## WHAT THE TASK REQUIRES:
Repeat exactly the lines of the records below, starting at the line containing "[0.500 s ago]" and ending at the line containing "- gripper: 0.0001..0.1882". Leave the pictures out.

## LISTED ENTRIES:
-- Opening Marker --

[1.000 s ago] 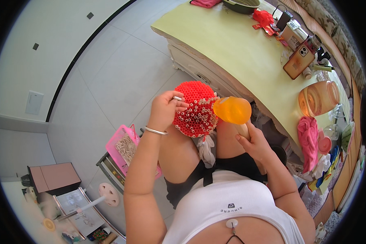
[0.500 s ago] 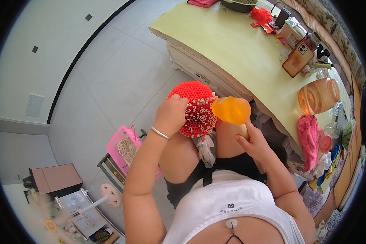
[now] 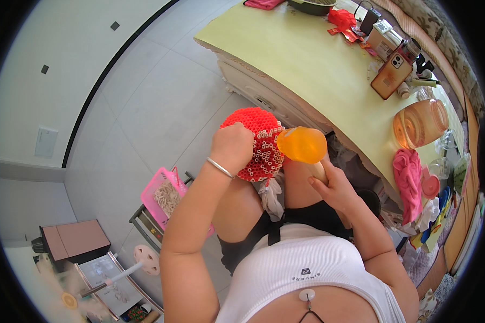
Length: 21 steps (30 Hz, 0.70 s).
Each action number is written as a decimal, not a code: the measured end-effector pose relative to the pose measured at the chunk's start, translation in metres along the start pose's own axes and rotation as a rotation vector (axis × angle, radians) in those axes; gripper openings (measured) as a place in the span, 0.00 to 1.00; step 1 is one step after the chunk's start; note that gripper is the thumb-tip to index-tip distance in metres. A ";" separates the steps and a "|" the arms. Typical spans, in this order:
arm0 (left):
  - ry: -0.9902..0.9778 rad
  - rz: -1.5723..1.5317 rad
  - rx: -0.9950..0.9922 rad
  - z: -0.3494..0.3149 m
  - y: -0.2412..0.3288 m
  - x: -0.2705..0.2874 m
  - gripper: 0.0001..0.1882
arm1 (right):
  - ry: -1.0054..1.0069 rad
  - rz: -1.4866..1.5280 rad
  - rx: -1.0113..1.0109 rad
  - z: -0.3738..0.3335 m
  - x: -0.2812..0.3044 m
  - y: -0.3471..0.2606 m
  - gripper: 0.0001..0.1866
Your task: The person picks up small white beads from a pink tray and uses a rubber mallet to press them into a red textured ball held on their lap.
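Note:
A round bundle of many narrow upright tubes (image 3: 251, 116) sits between my knees. Its far part is bright red; the nearer part shows small pale rings over dark red. My left hand (image 3: 233, 148), with a silver bangle at the wrist, is closed over the bundle's left side. Its fingertips are tucked down and hide whatever they pinch. In my right hand (image 3: 335, 185) is the pale handle of a mallet (image 3: 303, 145) with a glossy, translucent orange head. That head lies against or just above the bundle's right edge. A whitish bag (image 3: 271, 196) hangs beneath the bundle.
On my left, a pink basket (image 3: 155, 197) of short white sticks rests on a dark stand (image 3: 145, 225). A table with a yellow-green cover (image 3: 285, 59) runs along the right, bearing a phone (image 3: 392, 75), an amber jar (image 3: 421, 124) and a pink cloth (image 3: 408, 185). A fan (image 3: 69, 300) stands lower left.
My left hand has turned slightly and shifted right over the tubes, its fingers now more hidden. The mallet has barely moved, a little to the left with the whole view.

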<state>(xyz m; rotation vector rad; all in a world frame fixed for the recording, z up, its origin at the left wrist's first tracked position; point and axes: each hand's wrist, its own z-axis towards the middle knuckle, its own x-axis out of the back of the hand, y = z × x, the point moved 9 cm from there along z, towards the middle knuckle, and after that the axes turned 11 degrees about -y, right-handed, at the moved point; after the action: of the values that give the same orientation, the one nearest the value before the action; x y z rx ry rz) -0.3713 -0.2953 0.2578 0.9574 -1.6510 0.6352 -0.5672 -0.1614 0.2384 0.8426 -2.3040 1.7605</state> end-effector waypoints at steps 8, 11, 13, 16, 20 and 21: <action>-0.069 -0.104 0.076 0.005 -0.017 0.000 0.06 | 0.010 0.030 0.013 -0.001 -0.001 0.004 0.17; -0.145 -0.052 0.070 0.010 -0.008 0.004 0.07 | -0.004 0.039 -0.004 -0.001 -0.001 0.004 0.17; -0.193 -0.006 0.058 0.013 0.004 0.008 0.07 | 0.008 0.033 0.011 -0.001 -0.001 0.006 0.17; -0.237 0.049 0.037 0.018 0.018 0.010 0.08 | 0.001 0.061 -0.009 -0.002 -0.001 0.006 0.17; -0.263 0.084 0.018 0.022 0.021 0.005 0.08 | -0.003 0.054 0.011 -0.003 -0.002 0.005 0.18; -0.269 0.085 0.018 0.022 0.020 0.005 0.08 | -0.013 0.033 0.015 -0.003 -0.003 0.006 0.20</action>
<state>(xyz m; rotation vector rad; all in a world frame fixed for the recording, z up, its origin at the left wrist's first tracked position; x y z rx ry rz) -0.4004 -0.3034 0.2578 1.0246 -1.9352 0.5992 -0.5684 -0.1562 0.2330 0.8256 -2.3283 1.7934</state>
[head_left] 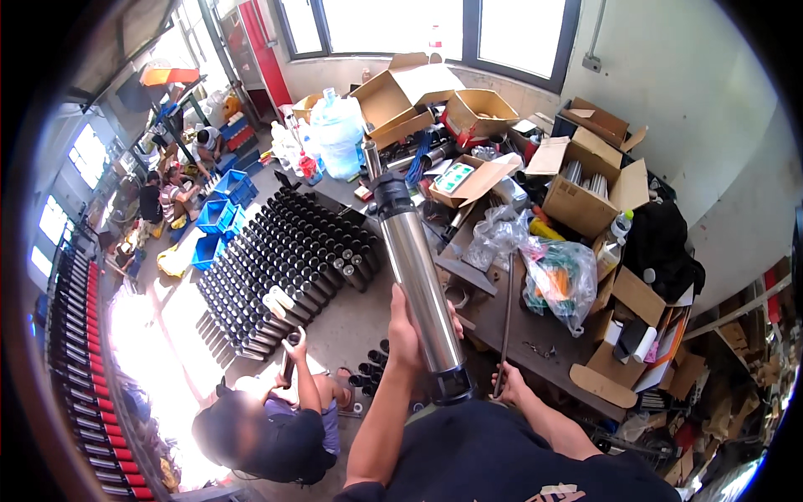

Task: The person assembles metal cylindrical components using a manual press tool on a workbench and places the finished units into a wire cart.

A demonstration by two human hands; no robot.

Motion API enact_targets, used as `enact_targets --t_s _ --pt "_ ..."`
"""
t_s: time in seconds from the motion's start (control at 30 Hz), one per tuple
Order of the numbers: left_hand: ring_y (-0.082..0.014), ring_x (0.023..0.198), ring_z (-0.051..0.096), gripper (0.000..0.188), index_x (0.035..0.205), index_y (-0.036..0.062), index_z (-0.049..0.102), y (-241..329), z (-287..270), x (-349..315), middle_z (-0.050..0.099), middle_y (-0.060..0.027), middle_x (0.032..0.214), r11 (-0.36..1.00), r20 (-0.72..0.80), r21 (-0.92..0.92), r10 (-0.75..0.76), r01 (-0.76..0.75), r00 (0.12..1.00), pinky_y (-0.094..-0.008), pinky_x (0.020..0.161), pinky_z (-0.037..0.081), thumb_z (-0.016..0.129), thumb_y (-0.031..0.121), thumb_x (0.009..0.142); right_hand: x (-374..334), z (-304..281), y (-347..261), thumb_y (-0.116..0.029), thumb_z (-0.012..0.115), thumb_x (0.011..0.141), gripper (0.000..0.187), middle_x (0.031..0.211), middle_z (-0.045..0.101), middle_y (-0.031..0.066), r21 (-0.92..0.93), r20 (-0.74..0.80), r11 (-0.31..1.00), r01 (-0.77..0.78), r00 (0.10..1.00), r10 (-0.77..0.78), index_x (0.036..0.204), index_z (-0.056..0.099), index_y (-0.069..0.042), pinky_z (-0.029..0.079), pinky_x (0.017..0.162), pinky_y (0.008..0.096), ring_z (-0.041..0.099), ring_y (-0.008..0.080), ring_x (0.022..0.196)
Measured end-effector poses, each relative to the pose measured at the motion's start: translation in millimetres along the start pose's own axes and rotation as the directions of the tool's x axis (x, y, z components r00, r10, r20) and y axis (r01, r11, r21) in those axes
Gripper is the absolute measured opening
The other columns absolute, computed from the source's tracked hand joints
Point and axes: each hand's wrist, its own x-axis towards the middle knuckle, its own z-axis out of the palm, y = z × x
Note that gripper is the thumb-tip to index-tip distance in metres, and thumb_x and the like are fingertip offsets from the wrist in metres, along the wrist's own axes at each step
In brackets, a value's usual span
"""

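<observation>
My left hand is wrapped round a thick, shiny steel cylinder. Black collars cap both its ends, and a thinner metal stub sticks out of the upper one. The cylinder stands tilted in front of my body, its lower end close to my shirt. Lower right, my right hand grips the bottom of a long, thin metal rod, which rises beside the table's edge. The rod and the cylinder are apart.
The cluttered table bears cardboard boxes, plastic bags and a large water jug. Rows of black tubes stand on the floor at left. A co-worker crouches there, holding a tube. Blue crates lie beyond.
</observation>
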Motion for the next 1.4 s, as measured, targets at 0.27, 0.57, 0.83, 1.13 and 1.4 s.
enact_targets --t_s 0.27,0.57,0.83,1.13,1.4 --pt "-0.0286 0.068 0.068 0.073 0.11 0.0012 0.055 5 -7 11 0.065 -0.0146 0.085 0.941 -0.066 0.337 -0.001 0.023 0.998 -0.0425 0.063 0.059 0.028 0.068 0.101 5 19 -2 -0.054 0.06 0.093 0.056 0.108 0.069 0.0111 -0.455 -0.187 0.848 0.271 0.902 -0.389 0.116 0.066 -0.003 0.05 0.088 0.0416 0.063 0.0243 0.097" --pt "-0.0229 0.076 0.064 0.048 0.115 0.002 0.055 -113 -14 3 0.065 -0.0132 0.09 0.793 0.018 0.574 -0.262 0.205 0.965 -0.0353 0.068 0.055 0.058 0.047 0.098 -265 91 12 -0.04 0.072 0.09 0.07 0.128 0.058 0.0097 0.07 0.561 0.801 0.594 0.641 -0.524 0.143 0.045 -0.003 0.046 0.1 0.0367 0.053 0.0173 0.118" --pt "-0.0103 0.085 0.055 0.029 0.119 -0.0016 0.06 -270 22 -63 0.064 -0.0046 0.101 0.477 0.482 0.864 -0.69 -0.162 0.54 -0.0241 0.075 0.046 0.051 0.023 0.106 -323 -62 158 -0.031 0.078 0.086 0.041 0.089 0.07 0.0089 0.464 -0.278 0.612 0.641 0.761 -0.587 0.11 0.067 0.0 0.057 0.061 0.0325 0.069 0.0174 0.071" --pt "-0.014 0.067 0.063 0.021 0.111 0.0034 0.06 -385 -3 -104 0.067 -0.0059 0.086 0.033 -0.015 0.998 -0.678 0.051 0.735 -0.0262 0.057 0.052 0.055 0.021 0.102 -258 -381 354 -0.039 0.082 0.074 0.054 0.093 0.073 0.0122 0.449 -0.831 0.737 0.505 0.54 0.136 0.107 0.073 0.002 0.054 0.073 0.0375 0.067 0.0206 0.08" --pt "-0.0201 0.085 0.067 0.028 0.123 0.0013 0.059 -443 -59 -202 0.069 -0.0116 0.101 -0.3 -0.379 0.926 -0.736 0.231 0.561 -0.0333 0.073 0.057 0.058 0.02 0.103 -116 -655 414 -0.06 0.072 0.079 0.086 0.109 0.069 0.0268 0.283 -0.953 0.93 0.235 0.18 0.245 0.132 0.049 0.005 0.053 0.09 0.0499 0.068 0.0413 0.105"
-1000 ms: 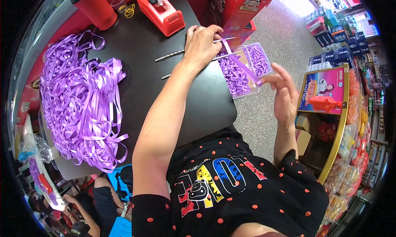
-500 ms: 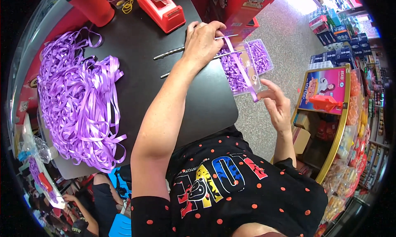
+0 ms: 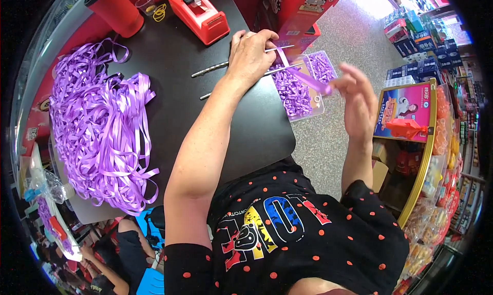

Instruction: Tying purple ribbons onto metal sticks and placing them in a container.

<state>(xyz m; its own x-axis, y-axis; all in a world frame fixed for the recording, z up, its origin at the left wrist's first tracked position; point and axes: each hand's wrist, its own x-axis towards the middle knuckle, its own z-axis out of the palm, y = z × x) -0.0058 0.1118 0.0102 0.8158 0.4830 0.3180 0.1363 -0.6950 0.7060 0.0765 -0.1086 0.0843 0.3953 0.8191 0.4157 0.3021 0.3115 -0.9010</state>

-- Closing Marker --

## RESPONSE:
[0.500 s ago] 
[now] 
Length: 21 steps (30 Hz, 0.70 s).
Each action number is written as a decimal, not a code: the measured end-effector pose relative to the pose measured at the chunk's start, translation in metres along the start pose's own axes and rotation as a rotation vector (axis × angle, radians) in those axes; gripper openings (measured) as a place in the span, 0.00 to 1.00; step 1 is one step after the chunk's start; note that gripper is the thumb-tip to index-tip distance in metres. A ";" separates the steps and a "|" the arms. Typical spans, in this order:
arm0 (left):
  - ry: -0.9902..0.9778 rad
  - rz: -1.5723..1.5317 rad
  - rx: -0.9950..0.9922 rad
  - z: -0.3494..0.3149 m
  - y: -0.2412..0.3288 m
  - x: -0.2705..0.2874 m
  - gripper: 0.0001..0.1882

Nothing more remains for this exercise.